> Work required
Without the pictures, give the listing below again exactly.

★ ★ ★ ★ ★ ★ ★

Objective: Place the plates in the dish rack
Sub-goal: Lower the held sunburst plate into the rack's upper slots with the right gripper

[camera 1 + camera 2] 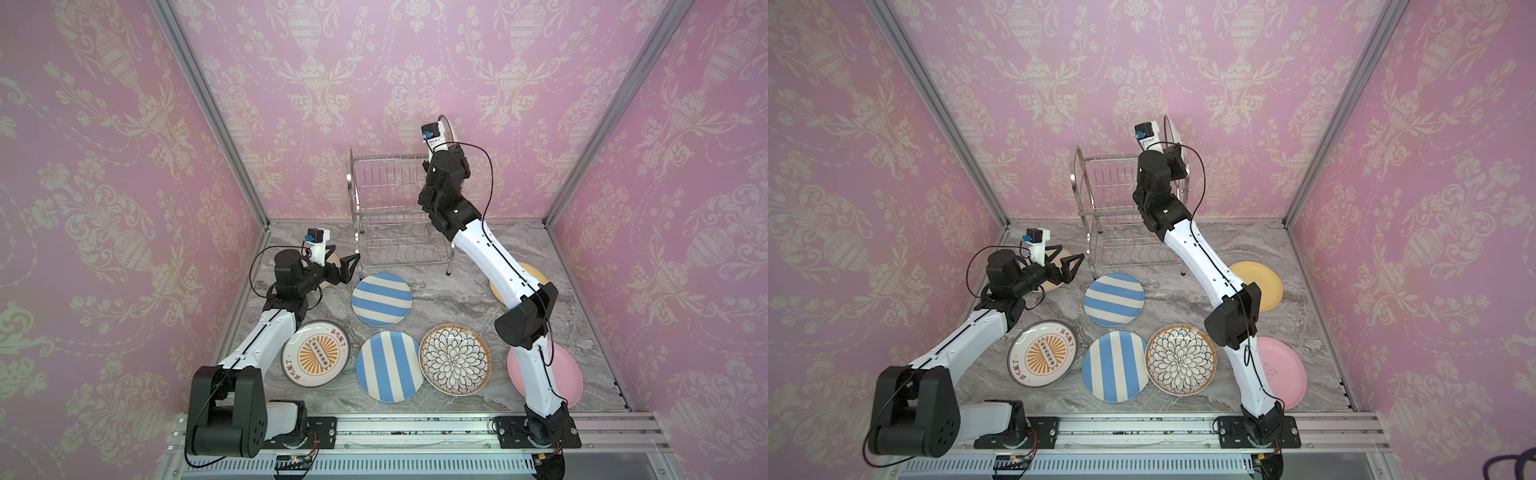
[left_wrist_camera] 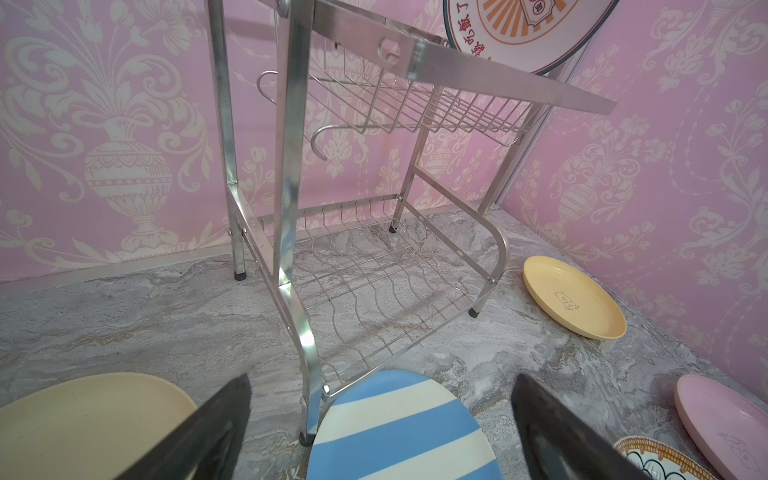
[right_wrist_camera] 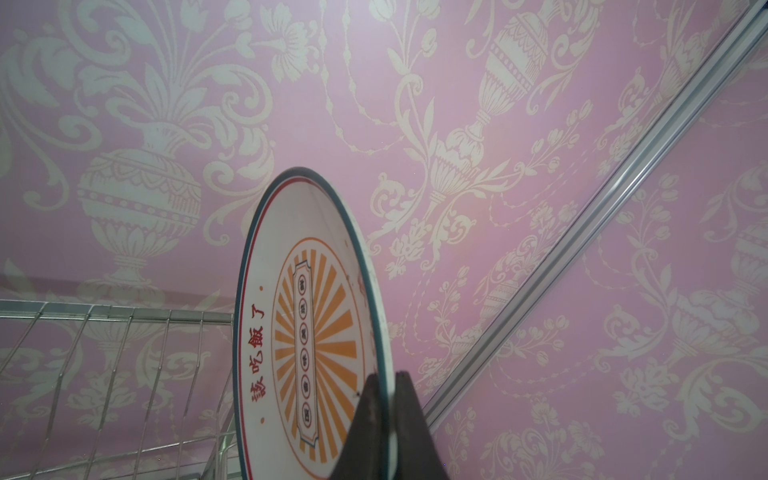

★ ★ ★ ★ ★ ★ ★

> Result of the task
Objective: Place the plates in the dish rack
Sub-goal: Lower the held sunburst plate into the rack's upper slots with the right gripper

[camera 1 + camera 2] 
[left_wrist_camera] 
[right_wrist_camera] 

The answer has been supplied in full.